Efficient Information Updates in Compute-First Networking via Reinforcement Learning with Joint AoI and VoI
Jianpeng Qi, Chao Liu, Chengxiang Xu, Rui Wang, Junyu Dong, Yanwei Yu
TL;DR
The paper addresses timely and resource-aware updates in compute-first networking by introducing the AVA metric, which jointly captures information freshness via AoI concepts and semantic value via VoI-like content consistency. It models the update decision as a discrete-time MDP and solves it with Proximal Policy Optimization (PPO), using a state that includes actual and observed capacity, AoI at query times, and update delays. Key contributions include the AVA metric, MDP formulation, theoretical guarantees (boundedness, regularity, stationary optimal policy), and extensive simulations showing update-rate reductions of up to 98% with maintained decision accuracy.

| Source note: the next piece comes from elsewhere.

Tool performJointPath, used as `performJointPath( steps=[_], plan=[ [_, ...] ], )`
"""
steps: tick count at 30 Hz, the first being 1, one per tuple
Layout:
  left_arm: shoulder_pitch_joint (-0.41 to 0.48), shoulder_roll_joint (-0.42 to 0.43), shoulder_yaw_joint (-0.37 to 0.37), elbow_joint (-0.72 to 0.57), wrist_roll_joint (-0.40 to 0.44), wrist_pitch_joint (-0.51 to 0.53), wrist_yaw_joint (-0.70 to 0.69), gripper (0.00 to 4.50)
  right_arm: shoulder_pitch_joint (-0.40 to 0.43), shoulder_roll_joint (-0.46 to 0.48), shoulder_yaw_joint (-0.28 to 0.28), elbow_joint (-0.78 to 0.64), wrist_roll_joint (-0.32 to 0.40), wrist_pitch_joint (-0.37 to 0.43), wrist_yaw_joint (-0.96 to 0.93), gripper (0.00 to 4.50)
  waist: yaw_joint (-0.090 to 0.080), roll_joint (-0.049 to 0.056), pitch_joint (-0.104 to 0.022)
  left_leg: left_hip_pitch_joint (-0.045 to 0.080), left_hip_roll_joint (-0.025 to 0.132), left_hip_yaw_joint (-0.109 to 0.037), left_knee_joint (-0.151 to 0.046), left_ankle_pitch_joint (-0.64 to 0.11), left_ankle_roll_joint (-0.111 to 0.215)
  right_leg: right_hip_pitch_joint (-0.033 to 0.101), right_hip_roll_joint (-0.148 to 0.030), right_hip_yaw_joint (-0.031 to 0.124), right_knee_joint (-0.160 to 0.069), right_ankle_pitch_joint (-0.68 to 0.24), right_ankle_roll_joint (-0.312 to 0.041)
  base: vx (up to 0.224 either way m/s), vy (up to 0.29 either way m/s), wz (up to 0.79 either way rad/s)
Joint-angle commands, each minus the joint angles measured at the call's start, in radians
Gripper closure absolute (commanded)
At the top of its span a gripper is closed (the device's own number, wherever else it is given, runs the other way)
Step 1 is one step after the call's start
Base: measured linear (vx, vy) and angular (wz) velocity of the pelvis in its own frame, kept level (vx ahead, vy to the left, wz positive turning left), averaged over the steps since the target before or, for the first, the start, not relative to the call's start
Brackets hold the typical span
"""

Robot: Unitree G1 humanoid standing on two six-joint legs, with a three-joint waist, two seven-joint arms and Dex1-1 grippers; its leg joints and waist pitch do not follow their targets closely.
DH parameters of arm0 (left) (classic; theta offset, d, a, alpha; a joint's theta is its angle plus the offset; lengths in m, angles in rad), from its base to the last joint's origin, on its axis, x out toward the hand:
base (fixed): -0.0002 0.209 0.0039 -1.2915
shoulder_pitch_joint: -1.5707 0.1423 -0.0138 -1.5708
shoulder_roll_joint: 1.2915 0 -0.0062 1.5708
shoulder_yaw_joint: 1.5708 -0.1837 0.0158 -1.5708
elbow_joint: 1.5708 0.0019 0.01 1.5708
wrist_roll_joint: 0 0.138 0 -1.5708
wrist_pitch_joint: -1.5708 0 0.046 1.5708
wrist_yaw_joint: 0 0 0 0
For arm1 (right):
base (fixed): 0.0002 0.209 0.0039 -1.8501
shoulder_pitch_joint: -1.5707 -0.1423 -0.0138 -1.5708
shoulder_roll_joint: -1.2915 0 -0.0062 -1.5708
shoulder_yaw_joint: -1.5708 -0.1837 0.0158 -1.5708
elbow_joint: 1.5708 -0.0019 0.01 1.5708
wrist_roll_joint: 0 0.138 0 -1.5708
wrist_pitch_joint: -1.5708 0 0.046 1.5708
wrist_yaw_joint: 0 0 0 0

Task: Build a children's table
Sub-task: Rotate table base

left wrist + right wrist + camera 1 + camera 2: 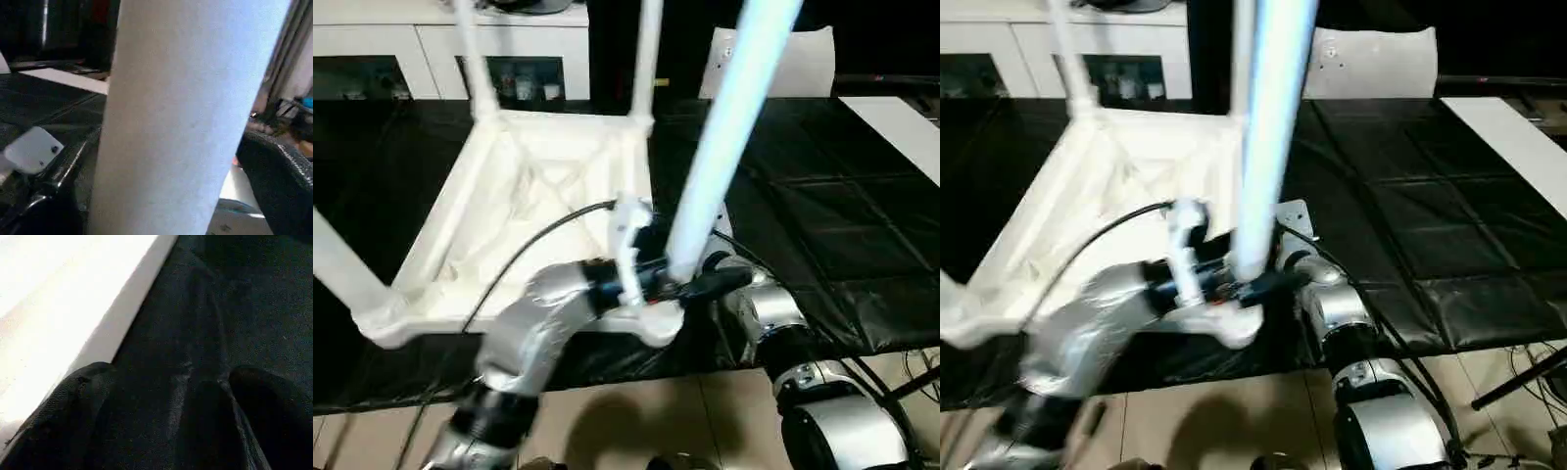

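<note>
The two head views look forward and down from above the robot's silver forearms onto the upturned white plastic rectangular table top lying on a black quilted mat, set slightly apart, so the top sits further left in the right eye view. Both share the top, the long white tapered tube leg at its near corner and the white glass-door cabinet beyond it. The left wrist camera sits hard against that leg, facing past it across the mat. The right wrist camera looks low along the mat beside the top's white edge.
</note>
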Motion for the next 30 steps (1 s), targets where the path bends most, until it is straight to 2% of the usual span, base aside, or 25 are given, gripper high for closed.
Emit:
performJointPath(
  steps=[1, 2, 3, 4, 7, 8, 10, 11, 13, 14, 15, 17, 18, 19, 21, 22, 23, 24, 25, 26, 27, 29, 30],
  plan=[
    [-0.018, 0.009, 0.022, 0.020, 0.030, -0.019, 0.029, 0.03, -0.007, -0.017, -0.031, 0.008, 0.017, -0.011, -0.019, 0.00, 0.010, 0.014, -0.072, 0.014, 0.067, -0.043, -0.064, -0.206, 0.004, 0.055, -0.101, 0.069, -0.076, -0.281, -0.159, 0.000, 0.000, 0.00],
    [-0.015, 0.032, 0.032, 0.027, 0.032, -0.013, 0.016, 0.03, 0.001, -0.038, -0.041, -0.001, 0.016, -0.035, -0.010, 0.00, 0.012, 0.017, -0.072, 0.014, 0.067, -0.044, -0.064, -0.207, 0.002, 0.055, -0.101, 0.068, -0.076, -0.283, -0.154, 0.000, 0.000, 0.00],
    [-0.006, 0.057, 0.027, 0.028, 0.045, -0.024, -0.003, 0.03, 0.010, -0.052, -0.052, -0.021, 0.021, -0.037, -0.004, 0.00, 0.015, 0.014, -0.073, 0.014, 0.067, -0.043, -0.063, -0.201, 0.005, 0.055, -0.101, 0.068, -0.075, -0.283, -0.152, 0.000, 0.000, 0.00],
    [-0.006, 0.058, 0.027, 0.028, 0.045, -0.025, -0.004, 0.03, 0.010, -0.052, -0.052, -0.021, 0.021, -0.037, -0.004, 0.00, 0.018, 0.016, -0.073, 0.015, 0.067, -0.043, -0.063, -0.197, 0.009, 0.054, -0.101, 0.068, -0.075, -0.284, -0.149, 0.000, 0.000, 0.00],
    [0.045, 0.155, 0.023, 0.026, 0.057, -0.041, -0.104, 0.03, 0.063, -0.105, -0.073, -0.129, 0.039, -0.036, 0.051, 0.00, 0.031, 0.022, -0.075, 0.016, 0.067, -0.041, -0.063, -0.163, 0.022, 0.053, -0.099, 0.069, -0.071, -0.248, -0.140, 0.000, 0.000, 0.00],
    [0.054, 0.176, 0.019, 0.029, 0.057, -0.048, -0.126, 0.20, 0.075, -0.115, -0.072, -0.153, 0.042, -0.036, 0.067, 0.00, 0.032, 0.022, -0.076, 0.015, 0.067, -0.040, -0.065, -0.155, 0.025, 0.052, -0.096, 0.070, -0.066, -0.232, -0.143, 0.000, 0.000, 0.00],
    [0.066, 0.222, 0.012, 0.033, 0.056, -0.050, -0.171, 0.31, 0.103, -0.135, -0.065, -0.212, 0.049, -0.035, 0.115, 0.00, 0.034, 0.025, -0.076, 0.015, 0.065, -0.040, -0.064, -0.154, 0.029, 0.052, -0.097, 0.070, -0.066, -0.229, -0.148, 0.000, 0.000, 0.00],
    [0.077, 0.281, 0.002, 0.048, 0.065, -0.057, -0.230, 0.42, 0.147, -0.167, -0.055, -0.304, 0.067, -0.017, 0.185, 0.00, 0.035, 0.027, -0.074, 0.017, 0.066, -0.040, -0.066, -0.168, 0.030, 0.051, -0.096, 0.069, -0.071, -0.245, -0.147, 0.000, 0.000, 0.00],
    [0.071, 0.350, -0.032, 0.093, 0.118, -0.104, -0.287, 0.63, 0.200, -0.213, -0.030, -0.407, 0.084, 0.001, 0.276, 0.00, 0.037, 0.028, -0.071, 0.018, 0.068, -0.043, -0.070, -0.188, 0.033, 0.051, -0.095, 0.070, -0.072, -0.273, -0.132, 0.000, 0.000, 0.00],
    [0.070, 0.357, -0.037, 0.100, 0.126, -0.111, -0.293, 0.63, 0.206, -0.220, -0.024, -0.419, 0.084, 0.003, 0.287, 0.00, 0.037, 0.026, -0.069, 0.020, 0.067, -0.043, -0.071, -0.196, 0.035, 0.049, -0.092, 0.070, -0.078, -0.290, -0.125, 0.000, 0.000, 0.00],
    [0.059, 0.379, -0.054, 0.132, 0.156, -0.144, -0.310, 0.73, 0.229, -0.249, -0.003, -0.462, 0.082, 0.011, 0.331, 0.00, 0.039, 0.026, -0.068, 0.021, 0.067, -0.043, -0.071, -0.208, 0.026, 0.050, -0.095, 0.071, -0.080, -0.323, -0.117, 0.000, 0.000, 0.00],
    [0.046, 0.388, -0.064, 0.158, 0.178, -0.167, -0.320, 0.83, 0.248, -0.271, 0.010, -0.503, 0.088, 0.021, 0.363, 0.00, 0.040, 0.027, -0.068, 0.023, 0.069, -0.043, -0.070, -0.221, 0.016, 0.048, -0.100, 0.072, -0.081, -0.354, -0.118, 0.000, 0.000, 0.00],
    [0.012, 0.405, -0.095, 0.227, 0.231, -0.224, -0.343, 0.98, 0.293, -0.318, 0.023, -0.594, 0.102, 0.030, 0.419, 0.00, 0.047, 0.029, -0.066, 0.027, 0.067, -0.043, -0.071, -0.234, 0.022, 0.045, -0.098, 0.073, -0.095, -0.387, -0.094, 0.000, 0.000, 0.00],
    [-0.001, 0.411, -0.107, 0.252, 0.249, -0.245, -0.356, 1.04, 0.307, -0.335, 0.026, -0.624, 0.109, 0.035, 0.440, 0.00, 0.049, 0.023, -0.067, 0.025, 0.069, -0.045, -0.071, -0.231, 0.022, 0.048, -0.100, 0.073, -0.090, -0.386, -0.088, 0.000, 0.000, 0.00],
    [-0.025, 0.409, -0.120, 0.288, 0.256, -0.252, -0.380, 1.20, 0.343, -0.372, 0.032, -0.691, 0.115, 0.040, 0.484, 0.00, 0.055, 0.021, -0.068, 0.023, 0.070, -0.044, -0.072, -0.215, 0.021, 0.049, -0.104, 0.074, -0.088, -0.378, -0.092, 0.000, 0.000, 0.00],
    [-0.054, 0.392, -0.125, 0.336, 0.265, -0.273, -0.385, 1.30, 0.386, -0.408, 0.028, -0.769, 0.151, 0.069, 0.544, 0.00, 0.057, 0.024, -0.068, 0.021, 0.069, -0.045, -0.071, -0.210, 0.025, 0.050, -0.106, 0.073, -0.087, -0.372, -0.103, 0.000, 0.000, 0.00],
    [-0.054, 0.392, -0.125, 0.336, 0.265, -0.273, -0.385, 1.30, 0.386, -0.408, 0.028, -0.769, 0.151, 0.069, 0.544, 0.00, 0.062, 0.022, -0.068, 0.025, 0.068, -0.041, -0.069, -0.213, 0.031, 0.048, -0.103, 0.073, -0.094, -0.378, -0.095, 0.000, 0.000, 0.00],
    [-0.070, 0.374, -0.129, 0.373, 0.268, -0.289, -0.391, 1.38, 0.420, -0.438, 0.028, -0.817, 0.184, 0.099, 0.594, 0.00, 0.064, 0.026, -0.070, 0.018, 0.069, -0.045, -0.070, -0.200, 0.035, 0.053, -0.108, 0.073, -0.085, -0.359, -0.105, 0.000, 0.000, 0.00],
    [-0.083, 0.366, -0.133, 0.397, 0.274, -0.299, -0.397, 1.45, 0.440, -0.462, 0.032, -0.848, 0.206, 0.122, 0.631, 0.00, 0.066, 0.024, -0.069, 0.022, 0.068, -0.042, -0.069, -0.203, 0.042, 0.050, -0.102, 0.071, -0.094, -0.366, -0.096, 0.000, 0.000, 0.00],
    [-0.094, 0.360, -0.138, 0.414, 0.275, -0.298, -0.408, 1.51, 0.460, -0.486, 0.038, -0.874, 0.225, 0.140, 0.665, 0.00, 0.069, 0.022, -0.070, 0.023, 0.069, -0.043, -0.067, -0.205, 0.045, 0.052, -0.104, 0.071, -0.091, -0.360, -0.096, 0.000, 0.000, 0.00],
    [-0.106, 0.351, -0.139, 0.434, 0.275, -0.298, -0.415, 1.57, 0.487, -0.513, 0.041, -0.909, 0.251, 0.170, 0.702, 0.00, 0.076, 0.027, -0.071, 0.020, 0.071, -0.046, -0.068, -0.198, 0.052, 0.053, -0.107, 0.070, -0.092, -0.362, -0.096, 0.000, 0.000, 0.00],
    [-0.111, 0.346, -0.137, 0.447, 0.276, -0.308, -0.416, 1.80, 0.499, -0.522, 0.039, -0.925, 0.264, 0.186, 0.712, 0.00, 0.078, 0.020, -0.072, 0.016, 0.069, -0.045, -0.066, -0.193, 0.056, 0.056, -0.109, 0.068, -0.091, -0.363, -0.098, 0.000, 0.000, 0.00],
    [-0.119, 0.341, -0.138, 0.463, 0.275, -0.312, -0.425, 1.88, 0.513, -0.532, 0.036, -0.944, 0.279, 0.202, 0.724, 0.00, 0.077, 0.021, -0.071, 0.014, 0.068, -0.045, -0.066, -0.194, 0.058, 0.054, -0.109, 0.067, -0.094, -0.373, -0.098, 0.000, 0.000, 0.00]
  ],
)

The approach has practical impact for reducing communication overhead in edge-enabled CFN while preserving service quality, and opens avenues for extending to multi-source CFN and richer queuing models.
Abstract
Timely and efficient dissemination of service information is critical in compute-first networking systems, where user requests arrive dynamically and computing resources are constrained. In such systems, the access point (AP) plays a key role in forwarding user requests to a server based on its latest received service information. This paper considers a single-source, single-destination system and introduces an Age-and-Value-Aware (AVA) metric that jointly captures both the timeliness and the task relevance of service information. Unlike traditional freshness-based metrics, AVA explicitly incorporates variations in server-side service capacity and AP forwarding decisions, allowing more context-aware update evaluation. Building upon AVA, we propose a reinforcement learning-based update policy that learns to selectively transmit service information updates to the AP. It aims to maximize overall task success while minimizing unnecessary communications. Extensive simulations under diverse user request patterns and varying service capacities demonstrate that AVA reduces the update frequency by over 90% on average compared to baselines, with reductions reaching 98% in certain configurations. Crucially, this reduction is achieved without compromising the accuracy of task execution or the quality of decision making.